The new remix of “Beautiful One,” why’d you pick that for your LaunchLeft single?
Rain called me and was like, “I love this song. I want to put this out as the six-degrees of River series.” This new digital series is all connected to River in some way. She asked if it was already released, and it was. I put it out myself last year on The Rescue. We discussed other songs, but she really liked this one—so I offered to remix it and Rain liked that idea. I’d been playing in Pro Tools and GarageBand for the last couple years out of necessity, so I decided to try the remix myself, and I did it. Thankfully, she loved it.
It’s both trippy and poppy—the best of both worlds.

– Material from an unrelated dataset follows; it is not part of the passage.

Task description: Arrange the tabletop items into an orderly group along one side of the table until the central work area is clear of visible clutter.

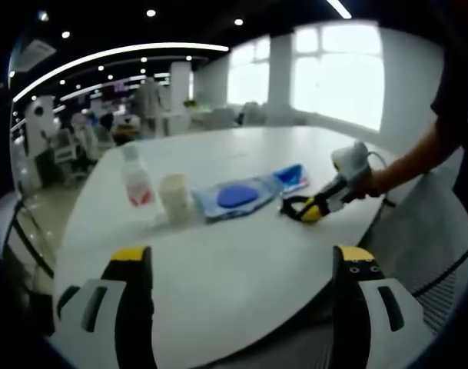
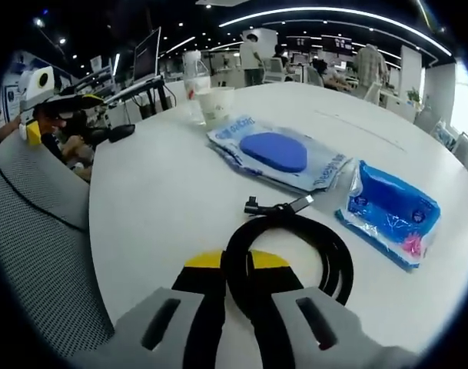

Yeah, it’s good that it’s trippy because it is a fucked-up time right now. Beyond that new single, I have a lot of music I’d love to release and I’m trying to figure out how to roll that out. Like everyone else, I’m waiting for the world to reopen. I have a record I made on my iPhone and it’s really personal. It’s about what’s happening now. I think it’d be cool to leave it how it is and not bring it into a studio. It’s kind of an art piece. I’m a visual artist too. It’s my way of getting through.